Start of Block

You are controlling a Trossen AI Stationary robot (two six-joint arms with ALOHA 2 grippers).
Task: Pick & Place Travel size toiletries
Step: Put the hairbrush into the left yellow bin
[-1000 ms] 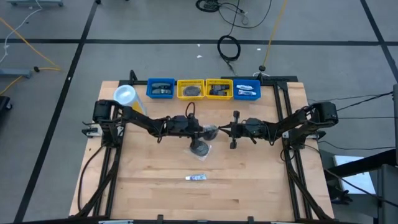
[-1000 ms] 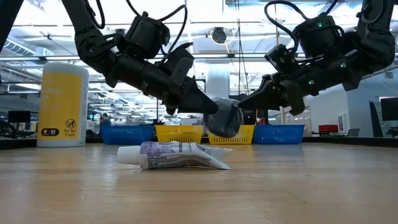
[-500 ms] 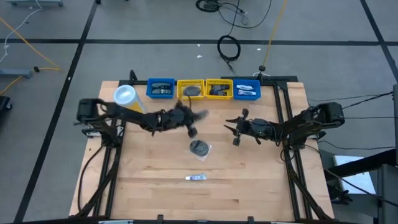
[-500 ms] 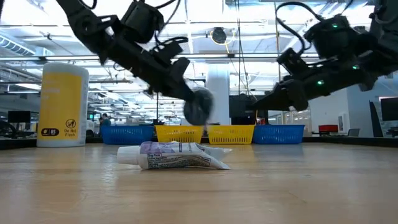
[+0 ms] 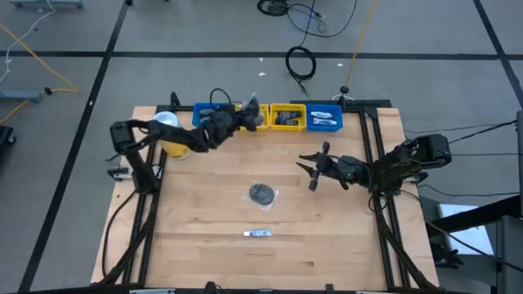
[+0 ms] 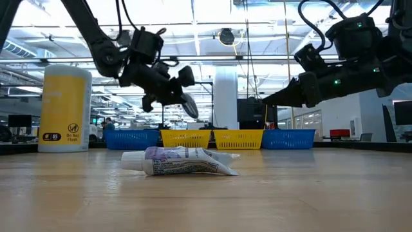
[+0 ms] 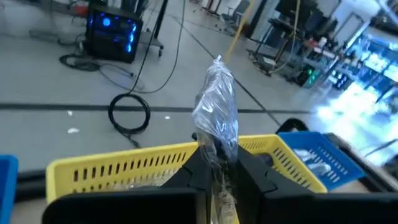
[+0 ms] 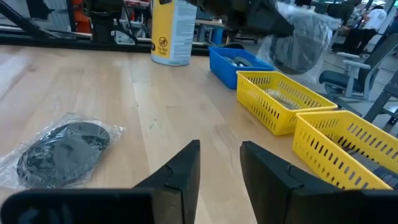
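The left gripper [image 5: 248,114] has carried its wrapped disc [image 5: 252,111] from mid-tabletop up over a yellow bin [image 5: 251,118]. The right gripper [image 5: 311,169] has drawn back rightward.

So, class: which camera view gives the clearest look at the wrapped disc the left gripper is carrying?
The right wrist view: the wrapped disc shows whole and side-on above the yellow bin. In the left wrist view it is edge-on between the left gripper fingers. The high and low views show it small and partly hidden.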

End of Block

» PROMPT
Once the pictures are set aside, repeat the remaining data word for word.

» RESPONSE AREA
You are controlling a Trossen AI Stationary robot (two six-joint arms with ALOHA 2 grippers).
Task: Pick & Place Travel size toiletries
Step: Put the hairbrush into the left yellow bin
[-1000 ms] 
[-1000 ms] 
[-500 ms] 
[-500 ms] 
[+0 ms] 
[+0 ms] 
[+0 ms] 
[+0 ms] 
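The left gripper [image 5: 248,114] has carried its wrapped disc [image 5: 252,111] from mid-tabletop up over a yellow bin [image 5: 251,118]. The right gripper [image 5: 311,169] has drawn back rightward.

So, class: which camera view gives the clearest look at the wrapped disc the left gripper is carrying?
The right wrist view: the wrapped disc shows whole and side-on above the yellow bin. In the left wrist view it is edge-on between the left gripper fingers. The high and low views show it small and partly hidden.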

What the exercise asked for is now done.